Le Japon s’est félicité ce vendredi 8 mai, de l’adoption le 31 octobre 2025, de la résolution 2797 par le Conseil de Sécurité des Nations Unies dans laquelle il est souligné qu’ »une véritable autonomie, sous souveraineté marocaine, pourrait être une solution des plus réalisables ». Tokyo a ajouté qu’elle compte agir conformément à cette position aux niveaux diplomatique et économique.
Cette position a été exprimée dans le Communiqué conjoint signé par le Ministre marocain des Affaires étrangères, Nasser Bourita, et son homologue japonais, Motegi Toshimitsu, lors d’une visio-conférence tenue le vendredi 8 mai, à l’occasion de la commémoration du 70e anniversaire de l’établissement des relations diplomatiques entre le Royaume du Maroc et le Japon.
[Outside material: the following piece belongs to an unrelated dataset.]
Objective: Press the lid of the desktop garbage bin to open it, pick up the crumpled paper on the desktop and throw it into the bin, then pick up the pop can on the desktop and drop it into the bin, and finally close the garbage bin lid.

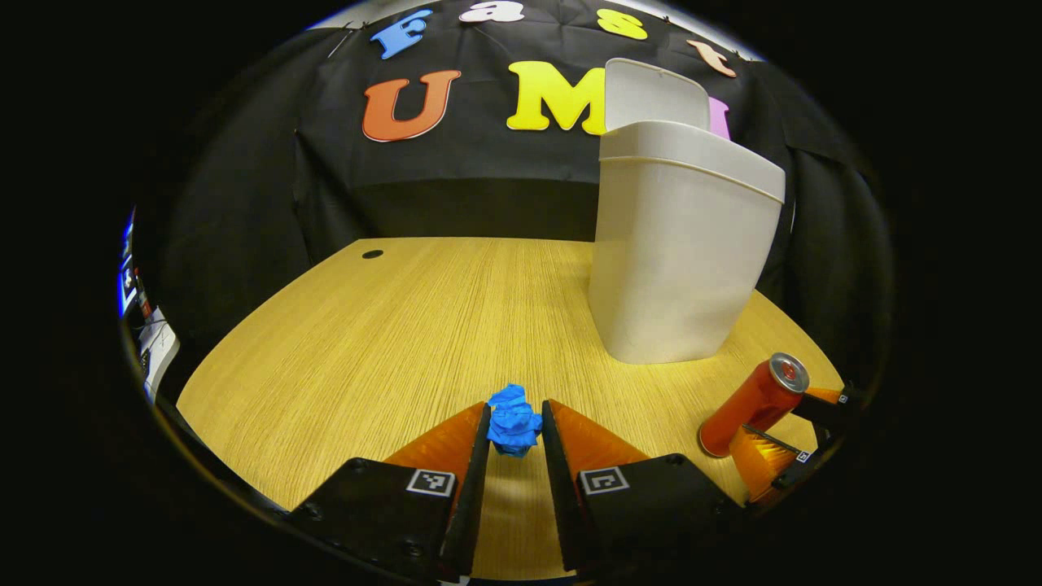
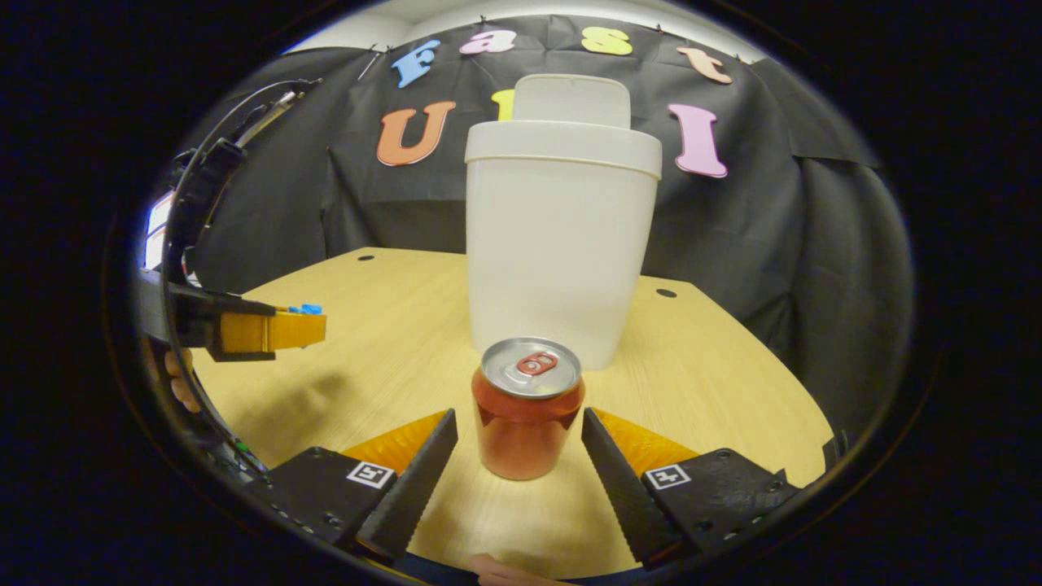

Le Japon a aussi « exprimé son appui aux efforts du Secrétaire général et de son Envoyé personnel en vue de faciliter et conduire les négociations sur la base du plan marocain d’autonomie, et appelé «les parties à participer aux discussions sans conditions préalables (…), afin de parvenir à une solution politique définitive et mutuellement acceptable”, assurant qu’“une autonomie véritable pourrait représenter une solution des plus réalisables », détaille le Communiqué conjoint.
Enfin, et pour concrétiser dans les faits cette nouvelle position, Motegi Toshimitsu a indiqué, à cette occasion, que « le Japon est prêt à agir y compris aux niveaux diplomatique et économique, en tenant compte de sa position et de l’évolution actuelle de la situation ».
L’affirmation par le Japon de la centralité de l’autonomie sous souveraineté marocaine est une nouvelle avancée dans les efforts et actions du Royaume visant à mettre fin au différend artificiel autour de ses Provinces du Sud, conformément à la vision éclairée et aux hautes orientations stratégiques du Roi Mohammed VI.
En adoptant cette position, Tokyo se joint aux autres puissances internationales ainsi qu’à l’écrasante majorité de la Communauté internationale, qui soutiennent l’autonomie sous souveraineté marocaine, comme unique solution à ce différend régional artificiel et qui ont pris la décision d’agir sur cette base, sur les fronts diplomatique, politique et économique entre autres.